Hablamos un par de minutos de tonterías, y después se me ocurrió decirle a Ricardo que Tomás buscaba material sobre Entre Ríos. “La historia de Menéndez Morondanga” (por así llamarle), dijo Zelarrayán sin la menor vacilación. “En seis tomos”, o siete. El asombro permanente que tenía Tomás por las cosas nuevas y bruscas, lo dejó con la boca abierta. Como un auténtico paisano de las tierras tacuaremboenses, dijo en voz bien alta: “¡No me diga!”, y dio vuelta un poco la cabeza para no dejarme afuera. “¡Es increíble!”, dijo aún más alto: “¡Estábamos buscando alguien que supiera algo de Entre Ríos, y fíjate este hombre!”

Ahí Zelarrayán ablandó un poco el serrucho de la risa. “Como le dije una vez a Borges”, dijo: “Usted no estaría acá y no sería quien es si su pariente no hubiera ido a bailar aquella noche.” Tras cartón, desparramó una historia ramificada pero clarísima, en la cual oscuros crímenes históricos o de guerra cometidos en Entre Ríos habían terminado haciendo que Borges fuera quien era, “y mejor aún”, dijo, clavando un dedo en la mesa, “que el propio Evaristo Carriego se quedara a vivir en Palermo” (porque en caso de haber ido al centro, al padre lo habrían matado), “y fuera el cantor del barrio, y entrara la cieguita y todo lo demás.”

Ahora ya no reía, sonreía beatíficamente. Seguramente no habría imaginado que sentarse lo iba a llevar a la historia de Entre Ríos. Pero su asombro era menor al de Tomás, que con los ojos abiertos como platos seguía la historia, y aportaba detalles, casi sin respiración. A esa altura Zelarrayán era Baltar, o Melchor, o Baltazar, regalándole al asombro de niño de Tomás un dato tras otro, haciendo carambolas con lugares y personas.

Me limité a escucharlos, sin que los dos hablara en ningún momento de su propia obra, viviendo en una fabulosa fantasía oriental a dos bandas. Pasó como una hora espectacular, luminosa, extremadamente civilizada y bárbara.

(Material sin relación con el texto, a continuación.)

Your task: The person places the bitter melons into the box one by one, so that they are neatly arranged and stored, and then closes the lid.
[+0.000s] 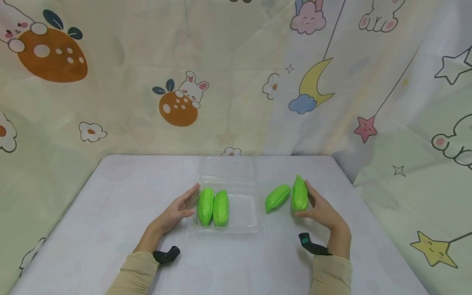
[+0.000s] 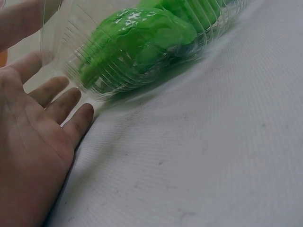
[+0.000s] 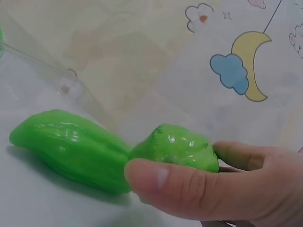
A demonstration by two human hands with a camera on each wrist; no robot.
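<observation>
A clear plastic box lies with its lid folded back. Two bright green, ridged bitter melons stand side by side in its left part, the left bitter melon and the right one. My left hand is at the box's left side, fingers loosely extended; in the left wrist view the hand is beside the ribbed wall. My right hand grips another bitter melon between thumb and fingers. Touching or close to it, a further bitter melon lies tilted on the table.
A white cloth covers the table. Behind it hangs a curtain printed with rabbits, stars and a moon. Black wrist devices sit on both arms, the left device and the right device.
</observation>
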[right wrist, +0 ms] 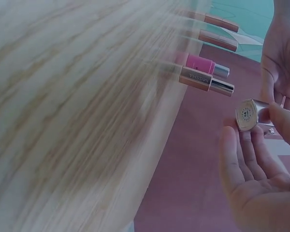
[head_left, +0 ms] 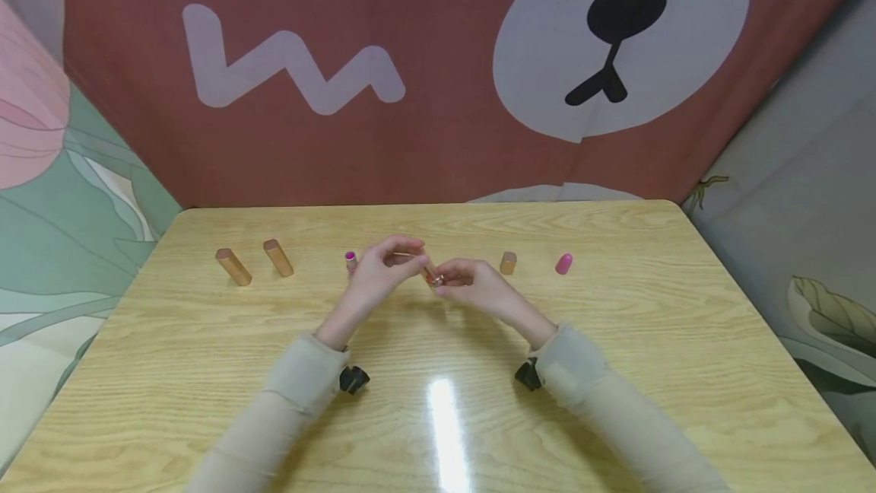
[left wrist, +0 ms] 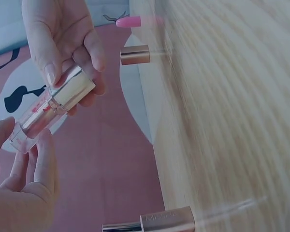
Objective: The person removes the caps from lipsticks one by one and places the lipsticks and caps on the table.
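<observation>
Clear plastic and shiny metal make up the lipstick (left wrist: 53, 108) that is held raised above the table (head_left: 137, 371), roughly midway between the things at either side. Its transparent end (left wrist: 23, 137) is pinched by the fingertips of the left hand (head_left: 383, 271), while its metallic base (left wrist: 72, 89) is gripped between thumb and fingers of the right hand (head_left: 477, 286). Two other pieces can be counted as uncapped: a pink lipstick (right wrist: 199, 64) and a short copper lipstick (right wrist: 195, 77) are stood upright near the left hand, their silvery inner tubes exposed. Apart from them, on the right side of the table, a copper cap (head_left: 508, 263) and a pink cap (head_left: 564, 264) are set down separately. Farther left, two tall copper tubes (head_left: 236, 267) are stood side by side and appear to be fully closed. By this layout, the work is judged to be partway along: two pieces are finished one way, two the other, and the middle one is being handled. Whether its transparent end is being drawn off or pressed on cannot be told, so which pairs are left to be dealt with cannot be settled either.
</observation>
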Action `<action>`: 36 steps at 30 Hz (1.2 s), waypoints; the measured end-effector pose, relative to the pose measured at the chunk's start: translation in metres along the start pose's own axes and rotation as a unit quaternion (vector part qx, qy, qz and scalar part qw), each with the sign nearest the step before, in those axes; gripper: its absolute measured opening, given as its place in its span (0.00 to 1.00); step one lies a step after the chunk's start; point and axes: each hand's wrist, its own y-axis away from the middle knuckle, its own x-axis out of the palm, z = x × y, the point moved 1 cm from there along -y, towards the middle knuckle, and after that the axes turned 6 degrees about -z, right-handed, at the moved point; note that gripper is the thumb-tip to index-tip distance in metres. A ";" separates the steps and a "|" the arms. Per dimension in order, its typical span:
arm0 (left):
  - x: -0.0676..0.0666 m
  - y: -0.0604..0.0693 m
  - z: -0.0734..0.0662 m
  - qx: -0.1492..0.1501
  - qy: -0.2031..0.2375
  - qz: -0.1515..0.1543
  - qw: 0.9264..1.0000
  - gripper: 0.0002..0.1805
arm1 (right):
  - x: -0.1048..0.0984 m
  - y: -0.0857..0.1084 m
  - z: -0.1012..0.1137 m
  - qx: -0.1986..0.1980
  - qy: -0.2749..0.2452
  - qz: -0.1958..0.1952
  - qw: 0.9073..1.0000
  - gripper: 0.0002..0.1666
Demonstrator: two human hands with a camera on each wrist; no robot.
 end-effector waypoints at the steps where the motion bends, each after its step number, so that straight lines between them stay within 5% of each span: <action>1: 0.001 0.000 0.000 0.000 0.004 0.002 1.000 0.20 | 0.000 0.000 0.000 0.002 0.000 -0.002 1.000 0.22; 14: 0.007 0.001 0.004 -0.002 0.039 0.064 0.997 0.25 | -0.005 0.003 0.006 0.011 -0.018 -0.025 0.999 0.22; 27: 0.018 0.004 -0.002 0.013 0.063 -0.010 0.998 0.21 | -0.008 0.005 0.012 -0.020 -0.050 -0.015 0.998 0.20; 36: 0.023 0.005 -0.001 0.016 0.086 -0.029 0.996 0.20 | -0.011 0.003 0.009 -0.020 -0.046 -0.015 0.999 0.22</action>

Cuando nos levantamos llegó la frutilla, con Zelarrayán ya encaminado a su lugar de trabajo, trabajo del cual hablaba siempre y a lo largo de los años como si acabara de pisar una cagada de perro, y el olor lo molestara sobremanera. Tomás quería conseguir algo sobre el general Paz (creo) y sobre Lavalle. Cuando habíamos caminado apenas una cuadra, dio vuelta levemente la cabeza, y quedó paralizado. Estábamos parados en Corrientes y Uruguay, esperando el semáforo, y lo que le había permitido ver la leve torsión de cabeza era, exactamente a la altura de sus ojos, aquella colección histórica de tapitas duras que dirigía Félix Luna: en la tapa de una decía “Lavalle” y en la tapa de la otra “José M. Paz”. Como era de esperarse, Tomás abrió grandísimamente los ojos y dijo: “¡Esto es increíble!”, mientras sacaba el dinero para pagar. Algún sarcástico o ironista habría hecho notar que todo era asunto no de la magia sino del mercado. Puede ser, pensé, pero de un mercado de Oriente.

Elvio E. Gandolfo (San Rafael, Mendoza, 1947) es escritor, crítico literario, traductor y periodista radicado a dos orillas: Montevideo y Buenos Aires. Trabajó para El Cultural de El País y escribe en la edición argentina de Noticias, entre otros medios.